Il s’éveille parfois en pleine nuit pour allumer son téléviseur et vérifier que la télévision continue à diffuser des images en son absence.

 

 

 

Depuis qu’il est né il regarde la télévision. Il ne dort pas, il ne veille pas. Il a délégué son sommeil aux images elles-mêmes et sa veille au passage d’une image à une autre, passage en vérité à chaque fois identique, faille similaire au nombril du néant. Il est donc au courant de tout ce qui se passe dans l’univers et aussi de tout ce qui se passe dans son corps lui-même. Car il y a sans cesse à la télévision des reportages sur son propre organisme. “Je m’ai à l’œil.” pense-t-il. Et lorsque les programmes sont accidentellement interrompus, il choisit de s’éteindre lui-même plutôt que d’éteindre la télévision.

 

 

 

Il retarderait même la seconde de sa mort pour ne pas manquer une émission de télévision.

 

 

 

 

 

Lorsqu'il est angoissé, il téléphone aux fleurs.

 

 

 

Il a des téléphones à la place des mains. Pour détecter le labyrinthe d’ultimatums de l'air.

 

 

 

Il ne téléphone jamais à quelqu’un. Il téléphone à personne autrement dit à la foule infinie de la preuve de vivre.

 

 

 

Il téléphone, il téléphone à perpétuité. Etre pour lui c’est être au téléphone. Il parle au téléphone, il rencontre des gens au téléphone, il respire au téléphone, il respire le bruissement de l’air, il mange au téléphone, il se nourrit du bruissement des aliments, il dort au téléphone, il désire au téléphone. Et lorsque par inadvertance, il raccroche le téléphone, il a l’impression de s’être crucifié lui-même.

 

 

 

Il reçoit des coups de téléphone ou des coups de feu. Il note des listes de numéros. Il stocke dans des albums de souvenirs des modes d’emploi d’aspirateur. Il n’est jamais condamné et il ne condamne jamais, il est neutre à la façon de l’ubiquité inerte de la loi. Lorsque quelqu’un lui dit merci, il lui octroie en échange une pièce de monnaie tel un espion de son idiotie.

 

 

 

Il est réveillé chaque jour par le coup de téléphone d’un individu qui lui dit « Je vous connais, je vérifie que je vous connais. » 

 

 

 

Désœuvré, un midi, il fait un numéro de téléphone indécidable.
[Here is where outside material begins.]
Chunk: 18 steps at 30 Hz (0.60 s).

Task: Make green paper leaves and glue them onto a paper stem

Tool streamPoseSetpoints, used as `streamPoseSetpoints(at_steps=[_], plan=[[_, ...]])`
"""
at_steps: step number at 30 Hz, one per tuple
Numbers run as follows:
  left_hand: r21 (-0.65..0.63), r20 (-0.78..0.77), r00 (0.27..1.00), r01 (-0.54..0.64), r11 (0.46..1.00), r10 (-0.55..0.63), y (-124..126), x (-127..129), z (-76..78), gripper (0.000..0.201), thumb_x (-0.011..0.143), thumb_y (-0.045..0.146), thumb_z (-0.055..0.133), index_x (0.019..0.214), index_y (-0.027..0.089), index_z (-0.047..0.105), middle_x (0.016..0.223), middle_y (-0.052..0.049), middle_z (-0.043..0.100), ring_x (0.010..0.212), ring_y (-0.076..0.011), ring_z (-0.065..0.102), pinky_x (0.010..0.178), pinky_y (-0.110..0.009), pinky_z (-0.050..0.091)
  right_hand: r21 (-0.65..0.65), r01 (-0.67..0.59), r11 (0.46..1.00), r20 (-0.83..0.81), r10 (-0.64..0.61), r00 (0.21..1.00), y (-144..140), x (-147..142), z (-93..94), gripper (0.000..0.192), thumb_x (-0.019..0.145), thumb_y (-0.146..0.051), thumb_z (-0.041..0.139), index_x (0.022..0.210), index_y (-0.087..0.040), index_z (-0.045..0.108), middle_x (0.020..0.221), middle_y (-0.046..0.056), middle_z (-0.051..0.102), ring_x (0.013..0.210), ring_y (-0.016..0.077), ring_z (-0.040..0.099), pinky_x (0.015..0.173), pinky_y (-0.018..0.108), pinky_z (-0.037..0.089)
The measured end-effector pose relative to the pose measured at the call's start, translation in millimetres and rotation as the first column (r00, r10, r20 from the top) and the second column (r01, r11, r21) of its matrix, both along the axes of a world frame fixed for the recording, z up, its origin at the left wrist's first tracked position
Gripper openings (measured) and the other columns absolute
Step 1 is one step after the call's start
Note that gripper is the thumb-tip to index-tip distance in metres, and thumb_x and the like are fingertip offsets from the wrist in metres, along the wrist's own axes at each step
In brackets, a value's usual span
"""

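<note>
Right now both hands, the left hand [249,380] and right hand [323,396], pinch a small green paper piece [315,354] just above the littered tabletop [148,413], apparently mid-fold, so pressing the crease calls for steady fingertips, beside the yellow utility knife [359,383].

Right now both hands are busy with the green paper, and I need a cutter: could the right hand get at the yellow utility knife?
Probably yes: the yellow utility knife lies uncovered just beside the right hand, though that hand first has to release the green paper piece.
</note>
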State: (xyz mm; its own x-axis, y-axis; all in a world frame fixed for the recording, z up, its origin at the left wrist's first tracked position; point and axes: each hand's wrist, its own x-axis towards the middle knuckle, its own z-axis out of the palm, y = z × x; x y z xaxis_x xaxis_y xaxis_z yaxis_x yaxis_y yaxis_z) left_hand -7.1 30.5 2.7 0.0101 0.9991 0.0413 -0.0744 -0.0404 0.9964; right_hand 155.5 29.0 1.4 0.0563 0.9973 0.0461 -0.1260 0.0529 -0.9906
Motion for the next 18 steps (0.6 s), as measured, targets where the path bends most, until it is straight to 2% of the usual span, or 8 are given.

A l'autre bout du fil, il entend sa propre voix lui dire. "Vous avez fait une erreur, il y a ici quelqu'un mais le numéro que vous avez appelé n'existe pas."

 

 

 

 

Cet homme n’est célèbre que parmi les microbes. Les autres hommes en ont conscience et ils lui ont même parfois accordé quelques honneurs. Cependant pour les microbes, c’est différent. Pour les microbes, c’est un Dieu, une espèce à lui tout seul qu’il est impossible de ne pas adorer. Cette divinisation par les microbes n’exempte pourtant pas cet homme de la maladie. Comme tous les autres hommes, les microbes souvent le contaminent. Cependant les microbes qui sont alors envoyés sur son corps revendiquent cette situation comme un signe d’élection. Survivre dans le corps même de leur Dieu est pour eux la forme la plus grandiose et la plus merveilleuse de la prière. Ils multiplient alors les invocations, les appels et les sacrifices mais cela cependant en vain. En effet cet homme resta toute sa vie sourd aux prières des microbes. Il ignora donc qu’il était le dieu des microbes et il mourut sans l’avoir jamais su. Le ridicule de sa malédiction est d’avoir ignoré qu’il était un Dieu. Depuis le jour de sa mort, les microbes, fous de chagrin et de douleur, n’ont de cesse de se venger sur les autres hommes, qu’ils estiment n’être que les simulacres grotesques de leur dieu disparu.